No More Moe...For Now


Rare is the two-term legislator who is well-liked, well-respected--and thus assumed safe in future elections in a swing district--who decides to call it quits.

Rare is Rep. Frank Moe (DFL-Bemidji).

Moe shocked both his district and the Capitol crowd by announcing to DFL endorsing delegates last week that he's done. Moe was candidly cool about the major reason he's retiring to the Park Rapids Enterprise's Lou Ann Hurd-Lof, "Moe said the reason for his decision was to keep his marriage strong. 'My parents were divorced four times,' Moe said, talking about how difficult it has been to leave his wife, Sherri, every week and drive to St. Paul."

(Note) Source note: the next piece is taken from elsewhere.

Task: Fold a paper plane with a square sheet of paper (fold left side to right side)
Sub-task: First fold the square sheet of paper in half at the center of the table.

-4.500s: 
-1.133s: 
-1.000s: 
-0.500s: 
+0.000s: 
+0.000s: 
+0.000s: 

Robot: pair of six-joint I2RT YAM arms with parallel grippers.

I enjoyed a wide-ranging conversation with Moe in his office this week. When Moe was first elected, he and his wife, Sherri Moe, had eight sled dogs (a wide mix of breeds from a shelter where they were abandoned). Now they have 22 sled dogs, along with eight acres to keep both the couple and the dogs happy. The Moes also bought a floral shop in Walker, Grey's Floral Shop, where business is much better than they expected. Moe concluded that it simply wasn't fair to Sherri to be down in St. Paul so much, along with running around the district he loves so much when he is home.

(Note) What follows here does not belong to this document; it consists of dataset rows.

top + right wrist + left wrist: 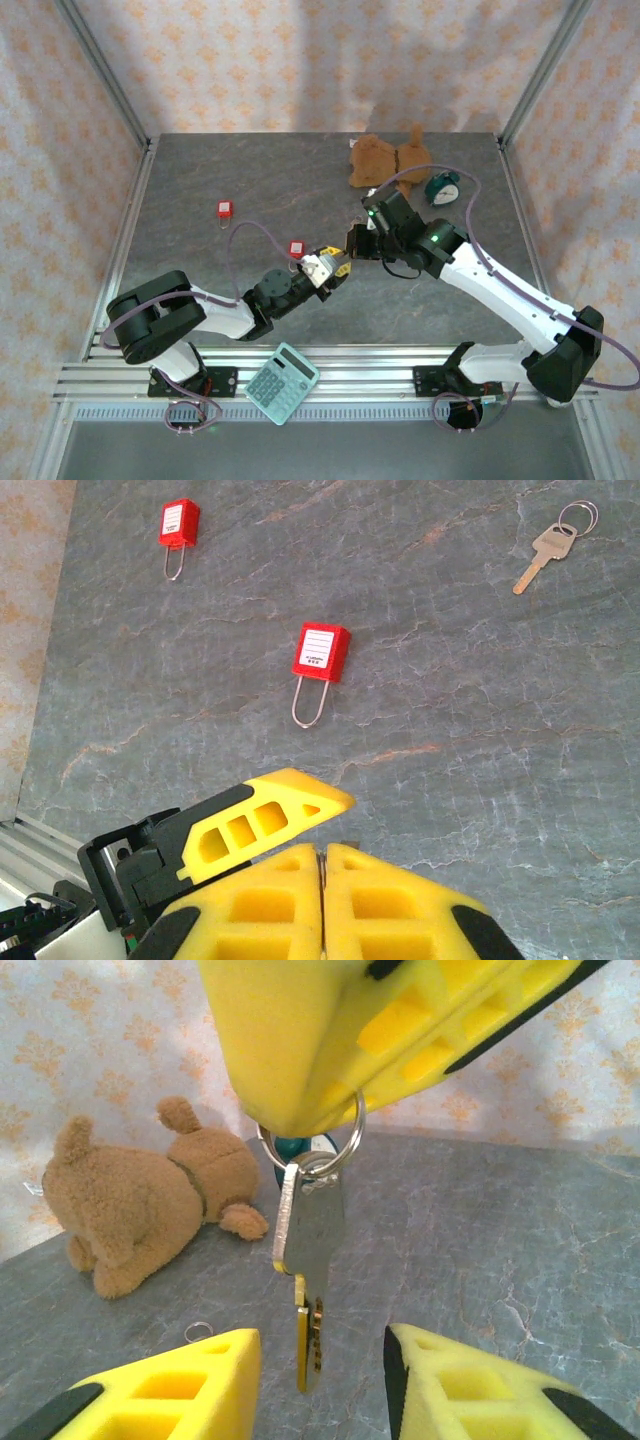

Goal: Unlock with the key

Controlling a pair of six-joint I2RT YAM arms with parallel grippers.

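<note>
Grey veined surface [520, 1240] runs back to papered walls, and above its middle the two claws meet. The right claw [322, 865] is clamped tight on the ring [345, 1145], so the key [312, 1235] hangs free below it.

The key's long axis is upright. It points straight down from the right claw into the gap of the left claw [322, 1365]. That claw is open, with one finger on each side of the blade and neither touching it. The blade tip sits level with the fingertips and a little nearer the left-hand finger. A second, brassy key hangs on the same ring behind the first.

The key is turned partly face-on to the left wrist camera. My guess is that the pads would meet its edges more than its flats, so it could twist on the ring when squeezed. This looks like a handover, with the left claw about to take the key.

A red padlock [321, 652] lies flat ahead of the right claw, its shackle pointing back toward that claw. From above it lies just beside the left claw, which is the nearer of the two. Another padlock [180, 524] lies farther off on the same side. A spare key [548, 552] lies well apart, across from it.
</note>
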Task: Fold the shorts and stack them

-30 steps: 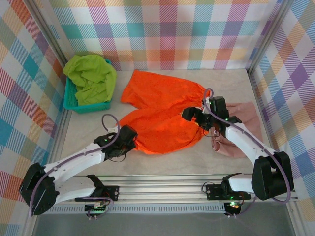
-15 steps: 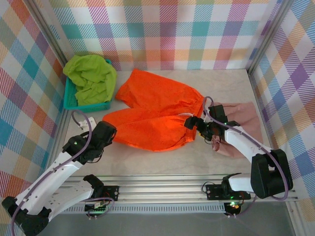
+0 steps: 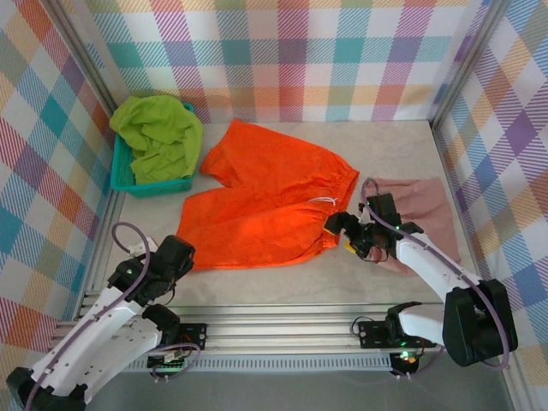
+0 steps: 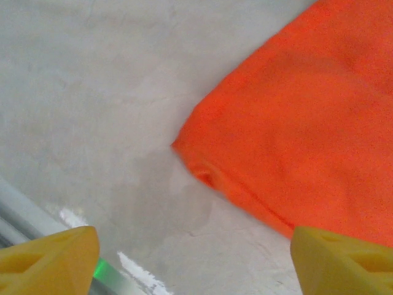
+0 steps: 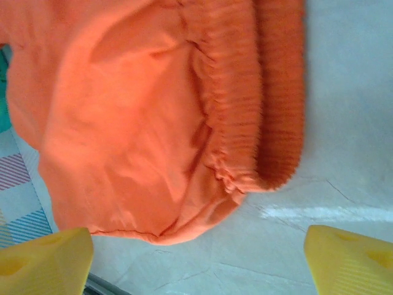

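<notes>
- The orange shorts [image 3: 261,201] lie spread flat in the middle of the table [image 3: 282,278], waistband toward its right edge.
- The pink shorts [image 3: 424,205] lie by the right edge, partly hidden under the right arm [image 3: 428,261].
- The green shorts [image 3: 158,137] are heaped in a teal basket [image 3: 122,175] at the far left corner, covering most of it.
- The left gripper [image 4: 193,252] is spread wide and empty, near the orange leg corner.
- The right gripper [image 5: 196,255] is spread wide and empty, beside the waistband.

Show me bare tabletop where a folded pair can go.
Free: the near strip of table between the orange shorts and the front rail; the far corner behind the pink shorts. Crowded: far left, where the basket holds the green shorts.
</notes>
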Motion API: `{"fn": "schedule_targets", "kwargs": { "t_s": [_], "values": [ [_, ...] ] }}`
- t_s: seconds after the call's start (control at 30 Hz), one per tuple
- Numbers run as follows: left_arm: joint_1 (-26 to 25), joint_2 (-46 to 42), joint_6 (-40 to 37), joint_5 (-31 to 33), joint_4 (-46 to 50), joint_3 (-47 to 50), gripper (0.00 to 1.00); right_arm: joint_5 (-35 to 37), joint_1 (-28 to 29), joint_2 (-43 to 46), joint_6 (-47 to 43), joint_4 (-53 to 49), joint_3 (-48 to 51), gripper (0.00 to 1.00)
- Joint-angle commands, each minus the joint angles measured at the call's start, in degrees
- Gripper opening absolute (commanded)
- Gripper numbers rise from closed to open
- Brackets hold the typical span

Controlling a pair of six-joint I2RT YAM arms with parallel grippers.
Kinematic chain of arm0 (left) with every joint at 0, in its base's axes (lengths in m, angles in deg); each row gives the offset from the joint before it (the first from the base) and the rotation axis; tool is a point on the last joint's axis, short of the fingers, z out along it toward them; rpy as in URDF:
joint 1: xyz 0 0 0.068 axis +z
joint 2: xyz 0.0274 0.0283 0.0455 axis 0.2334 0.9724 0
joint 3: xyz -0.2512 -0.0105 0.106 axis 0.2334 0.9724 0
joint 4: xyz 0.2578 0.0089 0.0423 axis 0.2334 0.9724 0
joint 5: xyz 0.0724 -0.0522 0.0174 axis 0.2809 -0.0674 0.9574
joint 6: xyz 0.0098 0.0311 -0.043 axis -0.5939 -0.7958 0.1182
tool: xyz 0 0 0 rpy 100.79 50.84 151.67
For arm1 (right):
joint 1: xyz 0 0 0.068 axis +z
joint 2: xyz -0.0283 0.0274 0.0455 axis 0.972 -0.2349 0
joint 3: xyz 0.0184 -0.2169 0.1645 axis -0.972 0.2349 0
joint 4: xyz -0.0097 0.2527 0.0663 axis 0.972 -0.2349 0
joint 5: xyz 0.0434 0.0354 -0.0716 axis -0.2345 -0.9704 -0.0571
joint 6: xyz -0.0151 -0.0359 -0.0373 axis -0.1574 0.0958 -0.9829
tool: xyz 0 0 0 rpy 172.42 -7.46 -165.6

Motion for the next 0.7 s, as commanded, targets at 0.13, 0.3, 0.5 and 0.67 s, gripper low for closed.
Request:
{"fn": "schedule_targets", "kwargs": {
  "t_s": [0.13, 0.3, 0.5, 0.67],
  "values": [
    [14.5, 0.4, -2.6, -16.2, -13.8, 7.9, 0.74, -0.4, 2.6, -5.6, 5.9, 5.6, 1.0, 0.75],
    [21.4, 3.8, -4.6, -23.6, -21.7, 10.6, 0.73, 0.8, 3.1, -9.3, 7.4, 9.1, 0.9, 0.66],
    [25.1, 8.0, -4.7, -27.7, -27.1, 12.0, 0.69, 1.2, 3.2, -12.9, 7.8, 11.5, -0.3, 0.56],
    [26.1, 10.7, -3.9, -29.1, -30.9, 12.8, 0.63, 1.3, 3.2, -15.0, 7.8, 12.2, -1.3, 0.52]
  ]
}}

Typically, legislators announce their retirements on the floor in the waning days of the legislative session. That was Moe's plan, as well (he had made the decision to retire months ago). But then, after the nominating speeches were given, when Moe was expected to accept the nomination, he got to the podium and looked out at all the faces who worked so hard to elect him. "I simply had to come clean," he says.

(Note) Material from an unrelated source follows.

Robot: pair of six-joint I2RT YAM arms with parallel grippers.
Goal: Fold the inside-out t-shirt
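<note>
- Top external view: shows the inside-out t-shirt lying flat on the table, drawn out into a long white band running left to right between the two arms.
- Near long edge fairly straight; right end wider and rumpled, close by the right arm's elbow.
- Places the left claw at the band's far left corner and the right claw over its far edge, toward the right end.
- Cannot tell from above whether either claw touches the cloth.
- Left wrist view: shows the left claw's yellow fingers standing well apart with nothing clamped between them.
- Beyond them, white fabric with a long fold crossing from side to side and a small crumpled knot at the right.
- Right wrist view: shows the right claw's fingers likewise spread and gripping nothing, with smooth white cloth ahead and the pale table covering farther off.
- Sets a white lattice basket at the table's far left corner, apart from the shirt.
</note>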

Asked what the worst part is about serving in the Legislature, Moe quickly answered, "Long floor debates and amendment after amendment." But when Moe is feeling cynical about the process, he checks himself by remembering Winston Churchill's words, "Democracy is the worst form of government except all others." Moe adds, "You can't stop the debate...People have the right to be as stupid or as brilliant as they want, and you never know when stupid or brilliant will happen."

The worst vote he ever took? In 2005, post-Dru Sjodin's abduction and murder, there were many amendments on legislation increasing penalties for sex offenders. One amendment would have required sex offender identification on license plates. Moe voted for it, for political reasons (who wanted to be known as being easy on sex offenders?). "I felt gross, like I had to take a shower." Moe says that vote taught him to vote on an issue thinking how it will play, politically.

That conversation sidetracked into the difference in prevailing political winds in the northern part of the state, "People where I live just want to be left alone," notes Moe, and that has driven a lot of his thinking on issues where he's not toeing the DFL party line.

The legislator who has been most important to him in his four-year career? Moe declined to single out any one legislator, but the question did flag a moment Moe found particularly gratifying. Tiny Cass Lake (population 860 in the 2000 U.S. Census) was having a crime problem. Moe brought the city's crime blotter to then-House Tax Chair Republican Ron Abrams, who said the blotter looked like it was from Minneapolis. Abrams made sure that $100,000 in a local government aid cut was restored to Cass Lake in that year's tax bill.

Moe's retirement highlights a serious problem Politics in Minnesota has a long history of flagging: Serving in the Legislature is extremely difficult for younger legislators with families. How to solve the problem? Moe thinks the interim hearing schedule was "too aggressive," and that the Legislature should conduct its business Monday through Thursday, which would build in one full day to be with constituents and at least one full day for family only.

Moe, 42, and Sherri don't have any children "yet........but that was simply out of the question serving in the Legislature and trying to run our businesses." Congrats to Moe on being awarded a Bush Fellowship. He's completed all the coursework required for a PhD in Education at the U of M and now will have the time and means to focus on the written exam and his dissertation.